In actuality, I did work hard at school and did have meaningful secondary projects, but Tongans didn’t express the need and demand the help that I expected. They were a satisfied people happy just that I had come to live with them for two years. They’d rather I sit to speak Tongan with them, go fishing, drink their kava, eat their food, and watch their rugby teams than to struggle with secondary projects.
It was a frustrating psychological adjustment, but I embraced it, and in the end, I feel that I got more out of my service than they did. My Tongan and American friends taught me the values of generosity and the fallacy of materialism, and the friendships I made there will last my lifetime.

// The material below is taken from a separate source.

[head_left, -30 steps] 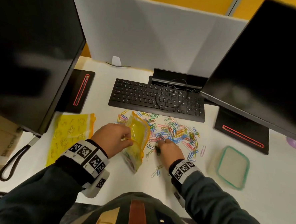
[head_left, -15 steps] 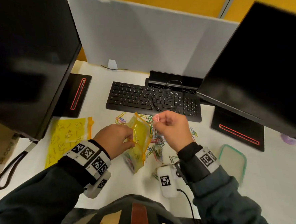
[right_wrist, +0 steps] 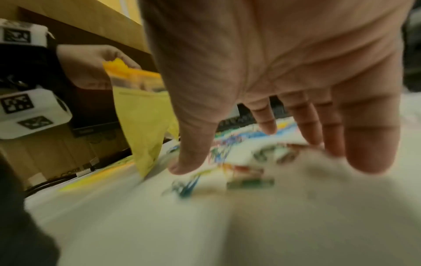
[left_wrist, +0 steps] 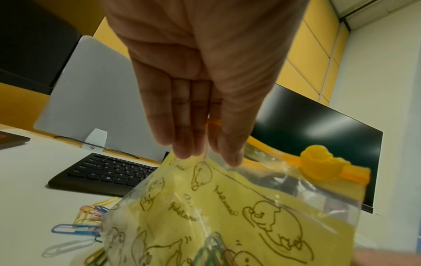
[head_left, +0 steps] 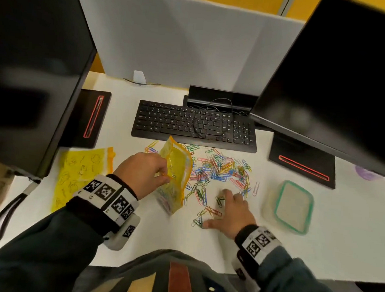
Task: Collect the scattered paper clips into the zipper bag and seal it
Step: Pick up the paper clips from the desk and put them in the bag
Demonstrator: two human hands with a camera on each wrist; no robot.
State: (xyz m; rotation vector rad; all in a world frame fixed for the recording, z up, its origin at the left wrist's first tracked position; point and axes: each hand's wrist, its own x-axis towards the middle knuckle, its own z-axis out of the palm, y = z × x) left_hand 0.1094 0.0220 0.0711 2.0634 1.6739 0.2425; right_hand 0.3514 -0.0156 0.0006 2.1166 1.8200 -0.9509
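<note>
Yellow plastic zipper bag (head_left: 175,174) hangs upright off the white desk (head_left: 158,238), its mouth open, pinched at the rim between thumb and fingers of the left hand (head_left: 141,173); some clips already lie inside. At 3 o'clock from it, the paper clips (head_left: 219,170) lie scattered before the keyboard (head_left: 195,124). At 5 o'clock, the right hand (head_left: 232,212) rests spread wide, thumb and fingertips on the nearest clips, holding nothing.

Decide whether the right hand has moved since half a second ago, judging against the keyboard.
Yes. The right hand has dropped away from the keyboard toward the desk's near edge, fingers spread over loose paper clips.
</note>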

I love your website. tongatime.com would probably one of the best site I’ve read in a write. Keep up the good work.
SEMISI SAAFI
100% Tongan
Thanks, Semisi! Having Tonga as the inspiration certainly helps. :)
Hi Jesse,
One of the best website/blogs I’ve read. This entry, in particular, was wonderful. I found myself smiling several times. I will be in Tonga Group 79 come Sept 1st. Reading all this has really helped put me at ease. Thank you!
Hey Lana,
Thanks for visiting and congratulations on your Tonga assignment! Will you be stationed in Nuku’alofa? I’m excited for you and I’m sure you’ll love your experience. Don’t forget to bring your snorkel gear as Tonga has the clearest, most gorgeous water … EVER!